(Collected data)

____________

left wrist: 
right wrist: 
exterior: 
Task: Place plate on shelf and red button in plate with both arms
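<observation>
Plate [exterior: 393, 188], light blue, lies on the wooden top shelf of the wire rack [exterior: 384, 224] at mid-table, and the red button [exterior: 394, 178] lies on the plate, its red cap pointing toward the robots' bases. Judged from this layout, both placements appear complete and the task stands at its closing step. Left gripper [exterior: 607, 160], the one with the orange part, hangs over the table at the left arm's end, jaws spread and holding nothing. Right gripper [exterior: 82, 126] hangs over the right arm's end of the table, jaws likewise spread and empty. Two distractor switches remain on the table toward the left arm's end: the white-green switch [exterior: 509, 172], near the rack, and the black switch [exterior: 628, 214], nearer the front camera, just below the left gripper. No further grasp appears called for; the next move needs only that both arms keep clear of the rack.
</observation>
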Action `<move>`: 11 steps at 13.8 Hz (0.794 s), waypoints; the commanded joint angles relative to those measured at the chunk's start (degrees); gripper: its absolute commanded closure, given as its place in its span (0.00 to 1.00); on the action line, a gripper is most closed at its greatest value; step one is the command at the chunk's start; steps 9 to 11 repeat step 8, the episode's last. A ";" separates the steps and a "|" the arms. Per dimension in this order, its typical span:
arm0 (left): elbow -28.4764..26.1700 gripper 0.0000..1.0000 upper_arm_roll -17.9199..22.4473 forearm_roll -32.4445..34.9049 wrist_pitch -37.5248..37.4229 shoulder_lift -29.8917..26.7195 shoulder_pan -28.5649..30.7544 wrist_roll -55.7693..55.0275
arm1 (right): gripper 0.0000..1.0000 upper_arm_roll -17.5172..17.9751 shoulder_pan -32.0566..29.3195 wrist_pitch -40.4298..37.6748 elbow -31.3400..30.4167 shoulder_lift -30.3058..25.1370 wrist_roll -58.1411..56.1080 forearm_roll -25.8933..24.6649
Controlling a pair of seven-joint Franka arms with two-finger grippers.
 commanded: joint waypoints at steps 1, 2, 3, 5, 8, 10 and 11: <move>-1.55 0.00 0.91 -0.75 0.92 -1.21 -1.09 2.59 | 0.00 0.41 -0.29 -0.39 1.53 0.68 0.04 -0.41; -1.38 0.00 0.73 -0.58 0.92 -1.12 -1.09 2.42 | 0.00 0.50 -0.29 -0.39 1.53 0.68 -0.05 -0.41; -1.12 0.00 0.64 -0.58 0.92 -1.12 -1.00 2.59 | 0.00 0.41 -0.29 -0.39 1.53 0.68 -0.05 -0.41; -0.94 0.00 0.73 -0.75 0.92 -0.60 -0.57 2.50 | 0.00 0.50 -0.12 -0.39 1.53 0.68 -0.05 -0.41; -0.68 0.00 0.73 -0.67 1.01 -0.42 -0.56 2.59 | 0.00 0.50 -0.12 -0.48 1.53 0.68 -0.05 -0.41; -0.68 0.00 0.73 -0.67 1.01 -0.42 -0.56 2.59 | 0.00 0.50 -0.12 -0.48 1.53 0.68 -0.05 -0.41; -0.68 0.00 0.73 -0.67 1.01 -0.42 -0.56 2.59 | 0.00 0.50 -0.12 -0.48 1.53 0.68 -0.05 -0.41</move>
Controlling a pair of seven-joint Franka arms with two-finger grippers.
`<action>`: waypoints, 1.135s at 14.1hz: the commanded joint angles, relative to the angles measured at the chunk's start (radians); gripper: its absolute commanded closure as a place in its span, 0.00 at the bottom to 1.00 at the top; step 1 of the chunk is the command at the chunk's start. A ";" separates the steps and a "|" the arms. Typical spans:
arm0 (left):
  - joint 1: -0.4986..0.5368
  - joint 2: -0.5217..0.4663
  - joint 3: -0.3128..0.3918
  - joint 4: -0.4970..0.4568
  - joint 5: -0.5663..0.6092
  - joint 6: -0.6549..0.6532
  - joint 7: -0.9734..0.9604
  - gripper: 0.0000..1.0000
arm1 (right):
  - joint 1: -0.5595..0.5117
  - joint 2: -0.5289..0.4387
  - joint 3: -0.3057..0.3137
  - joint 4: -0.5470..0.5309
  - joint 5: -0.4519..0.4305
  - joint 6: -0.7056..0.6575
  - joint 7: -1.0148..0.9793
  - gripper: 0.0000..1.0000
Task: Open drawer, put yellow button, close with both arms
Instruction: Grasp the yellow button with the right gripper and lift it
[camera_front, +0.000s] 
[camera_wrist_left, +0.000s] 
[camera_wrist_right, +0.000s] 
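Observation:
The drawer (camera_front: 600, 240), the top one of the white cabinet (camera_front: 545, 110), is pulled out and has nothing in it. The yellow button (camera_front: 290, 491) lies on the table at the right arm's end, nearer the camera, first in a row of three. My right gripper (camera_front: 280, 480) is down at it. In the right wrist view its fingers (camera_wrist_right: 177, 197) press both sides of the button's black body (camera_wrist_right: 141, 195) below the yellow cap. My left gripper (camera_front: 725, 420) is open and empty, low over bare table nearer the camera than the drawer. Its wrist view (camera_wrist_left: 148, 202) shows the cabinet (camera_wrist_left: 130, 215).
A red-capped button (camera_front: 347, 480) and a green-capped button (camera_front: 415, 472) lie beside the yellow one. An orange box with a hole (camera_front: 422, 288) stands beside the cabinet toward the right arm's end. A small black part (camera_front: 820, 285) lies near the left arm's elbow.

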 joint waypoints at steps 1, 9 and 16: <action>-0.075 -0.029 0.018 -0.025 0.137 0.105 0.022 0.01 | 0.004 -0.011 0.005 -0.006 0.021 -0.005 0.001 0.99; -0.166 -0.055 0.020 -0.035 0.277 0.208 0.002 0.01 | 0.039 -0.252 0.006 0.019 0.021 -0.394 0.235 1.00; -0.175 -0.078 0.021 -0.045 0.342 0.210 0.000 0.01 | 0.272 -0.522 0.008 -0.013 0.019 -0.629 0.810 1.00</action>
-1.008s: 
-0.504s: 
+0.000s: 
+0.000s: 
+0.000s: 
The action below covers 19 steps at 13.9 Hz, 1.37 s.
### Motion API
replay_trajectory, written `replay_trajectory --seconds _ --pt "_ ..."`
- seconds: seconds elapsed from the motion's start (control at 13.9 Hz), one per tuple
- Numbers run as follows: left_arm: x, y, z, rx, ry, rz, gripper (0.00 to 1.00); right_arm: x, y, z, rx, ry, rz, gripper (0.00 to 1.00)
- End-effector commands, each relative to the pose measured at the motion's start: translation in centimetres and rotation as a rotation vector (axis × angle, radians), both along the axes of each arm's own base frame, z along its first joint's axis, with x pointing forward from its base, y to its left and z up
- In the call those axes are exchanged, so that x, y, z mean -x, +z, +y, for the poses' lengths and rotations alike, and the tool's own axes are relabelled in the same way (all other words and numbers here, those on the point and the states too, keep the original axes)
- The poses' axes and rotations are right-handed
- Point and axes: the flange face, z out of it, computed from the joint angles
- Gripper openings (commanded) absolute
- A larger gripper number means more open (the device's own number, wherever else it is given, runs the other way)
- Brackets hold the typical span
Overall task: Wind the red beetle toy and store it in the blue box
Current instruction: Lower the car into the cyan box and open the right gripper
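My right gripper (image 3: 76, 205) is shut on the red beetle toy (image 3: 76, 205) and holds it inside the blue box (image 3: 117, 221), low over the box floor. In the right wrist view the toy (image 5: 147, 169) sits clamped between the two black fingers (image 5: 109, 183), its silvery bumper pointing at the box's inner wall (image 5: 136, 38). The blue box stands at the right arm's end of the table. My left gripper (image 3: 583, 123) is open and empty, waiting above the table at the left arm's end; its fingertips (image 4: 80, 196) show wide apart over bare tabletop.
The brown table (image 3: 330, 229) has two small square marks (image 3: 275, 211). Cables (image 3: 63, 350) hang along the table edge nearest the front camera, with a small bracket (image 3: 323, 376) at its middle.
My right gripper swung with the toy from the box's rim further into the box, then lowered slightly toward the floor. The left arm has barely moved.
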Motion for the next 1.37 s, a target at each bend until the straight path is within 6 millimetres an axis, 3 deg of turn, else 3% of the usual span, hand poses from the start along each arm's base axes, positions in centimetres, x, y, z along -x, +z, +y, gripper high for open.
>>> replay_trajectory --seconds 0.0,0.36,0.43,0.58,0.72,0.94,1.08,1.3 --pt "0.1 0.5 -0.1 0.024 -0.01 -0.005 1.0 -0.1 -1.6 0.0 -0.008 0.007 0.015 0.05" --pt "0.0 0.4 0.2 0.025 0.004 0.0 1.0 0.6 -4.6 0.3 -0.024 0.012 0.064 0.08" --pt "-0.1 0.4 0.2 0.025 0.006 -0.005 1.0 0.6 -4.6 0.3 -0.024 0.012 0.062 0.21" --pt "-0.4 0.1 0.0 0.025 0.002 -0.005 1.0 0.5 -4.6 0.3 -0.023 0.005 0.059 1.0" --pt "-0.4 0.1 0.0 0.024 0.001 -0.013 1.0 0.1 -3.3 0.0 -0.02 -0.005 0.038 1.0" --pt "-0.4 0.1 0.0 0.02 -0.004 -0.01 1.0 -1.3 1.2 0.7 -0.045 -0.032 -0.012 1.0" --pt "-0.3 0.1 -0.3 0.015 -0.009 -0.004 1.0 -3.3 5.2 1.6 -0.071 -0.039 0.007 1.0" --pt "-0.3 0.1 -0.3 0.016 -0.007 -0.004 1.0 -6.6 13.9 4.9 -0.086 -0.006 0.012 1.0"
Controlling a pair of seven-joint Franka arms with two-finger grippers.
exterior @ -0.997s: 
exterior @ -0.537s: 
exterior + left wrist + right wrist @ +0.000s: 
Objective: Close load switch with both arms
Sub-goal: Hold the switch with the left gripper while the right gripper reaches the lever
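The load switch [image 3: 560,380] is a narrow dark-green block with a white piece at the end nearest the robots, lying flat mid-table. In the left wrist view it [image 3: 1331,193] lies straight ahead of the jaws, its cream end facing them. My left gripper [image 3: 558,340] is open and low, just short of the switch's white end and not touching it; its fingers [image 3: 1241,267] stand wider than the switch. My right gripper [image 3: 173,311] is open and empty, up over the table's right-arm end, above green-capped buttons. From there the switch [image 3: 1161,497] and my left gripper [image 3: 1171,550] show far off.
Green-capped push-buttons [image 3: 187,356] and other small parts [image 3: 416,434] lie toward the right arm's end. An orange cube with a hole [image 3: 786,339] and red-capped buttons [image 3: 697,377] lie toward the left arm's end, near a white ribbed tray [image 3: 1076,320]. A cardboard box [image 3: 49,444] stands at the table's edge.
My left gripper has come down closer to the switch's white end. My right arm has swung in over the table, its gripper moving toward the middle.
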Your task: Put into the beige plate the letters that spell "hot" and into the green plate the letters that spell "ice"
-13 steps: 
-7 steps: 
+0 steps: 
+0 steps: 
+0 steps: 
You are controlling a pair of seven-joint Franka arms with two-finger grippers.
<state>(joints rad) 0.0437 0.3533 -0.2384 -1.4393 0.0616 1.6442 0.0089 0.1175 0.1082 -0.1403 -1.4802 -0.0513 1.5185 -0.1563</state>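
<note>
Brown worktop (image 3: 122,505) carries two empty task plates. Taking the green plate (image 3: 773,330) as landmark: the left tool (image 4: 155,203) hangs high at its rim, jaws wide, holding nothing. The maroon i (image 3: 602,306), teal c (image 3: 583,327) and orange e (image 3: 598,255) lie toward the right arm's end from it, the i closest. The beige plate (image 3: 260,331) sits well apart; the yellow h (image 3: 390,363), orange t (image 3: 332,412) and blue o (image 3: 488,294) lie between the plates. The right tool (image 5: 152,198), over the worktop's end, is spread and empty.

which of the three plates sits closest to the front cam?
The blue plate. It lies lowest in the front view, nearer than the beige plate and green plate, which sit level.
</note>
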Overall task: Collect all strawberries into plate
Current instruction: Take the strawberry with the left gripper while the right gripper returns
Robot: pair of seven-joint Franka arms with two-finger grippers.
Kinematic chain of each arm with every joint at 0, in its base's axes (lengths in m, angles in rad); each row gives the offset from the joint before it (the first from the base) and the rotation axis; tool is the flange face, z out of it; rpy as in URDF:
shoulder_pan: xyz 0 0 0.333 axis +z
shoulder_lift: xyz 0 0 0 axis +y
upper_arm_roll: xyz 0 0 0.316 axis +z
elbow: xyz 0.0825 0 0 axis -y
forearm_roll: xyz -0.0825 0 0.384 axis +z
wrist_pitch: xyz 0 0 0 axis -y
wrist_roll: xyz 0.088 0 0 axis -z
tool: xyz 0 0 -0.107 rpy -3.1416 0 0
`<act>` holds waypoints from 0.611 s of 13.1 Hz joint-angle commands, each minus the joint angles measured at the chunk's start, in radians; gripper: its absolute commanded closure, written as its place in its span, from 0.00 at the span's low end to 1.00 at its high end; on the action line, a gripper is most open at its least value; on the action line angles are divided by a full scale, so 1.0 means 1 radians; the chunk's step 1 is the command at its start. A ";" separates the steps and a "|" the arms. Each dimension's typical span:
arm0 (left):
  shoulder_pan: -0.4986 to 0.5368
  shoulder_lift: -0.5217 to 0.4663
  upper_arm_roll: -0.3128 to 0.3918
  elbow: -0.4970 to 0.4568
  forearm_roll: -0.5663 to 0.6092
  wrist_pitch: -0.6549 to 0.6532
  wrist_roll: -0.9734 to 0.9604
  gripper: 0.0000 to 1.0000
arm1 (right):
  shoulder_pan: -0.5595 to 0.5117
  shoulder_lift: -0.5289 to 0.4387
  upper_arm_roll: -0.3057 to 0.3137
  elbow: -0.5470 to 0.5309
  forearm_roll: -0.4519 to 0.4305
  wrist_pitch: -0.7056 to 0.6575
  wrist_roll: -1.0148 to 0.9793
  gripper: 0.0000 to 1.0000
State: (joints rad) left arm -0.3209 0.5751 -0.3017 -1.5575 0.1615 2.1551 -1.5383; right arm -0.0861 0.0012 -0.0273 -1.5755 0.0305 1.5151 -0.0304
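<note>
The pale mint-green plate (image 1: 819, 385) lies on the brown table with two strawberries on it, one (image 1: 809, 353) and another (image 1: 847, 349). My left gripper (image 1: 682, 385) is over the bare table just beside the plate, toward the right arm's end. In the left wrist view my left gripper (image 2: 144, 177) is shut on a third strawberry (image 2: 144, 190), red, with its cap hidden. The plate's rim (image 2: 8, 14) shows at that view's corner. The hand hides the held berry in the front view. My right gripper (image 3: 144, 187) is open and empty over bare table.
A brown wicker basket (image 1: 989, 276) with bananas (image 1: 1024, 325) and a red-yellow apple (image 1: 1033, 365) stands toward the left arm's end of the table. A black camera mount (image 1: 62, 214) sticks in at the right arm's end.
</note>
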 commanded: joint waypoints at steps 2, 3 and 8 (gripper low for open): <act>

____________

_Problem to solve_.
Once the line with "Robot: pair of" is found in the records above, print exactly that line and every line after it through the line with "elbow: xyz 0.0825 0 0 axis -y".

_Reply_.
Robot: pair of seven-joint Franka arms with two-finger grippers.
Kinematic chain of each arm with every joint at 0, in its base's axes (lengths in m, angles in rad); each row gives the offset from the joint before it (the first from the base) and the rotation axis; tool is the flange face, z out of it; rpy as in URDF:
shoulder_pan: xyz 0 0 0.333 axis +z
shoulder_lift: xyz 0 0 0 axis +y
upper_arm_roll: xyz 0 0 0.316 axis +z
elbow: xyz 0.0825 0 0 axis -y

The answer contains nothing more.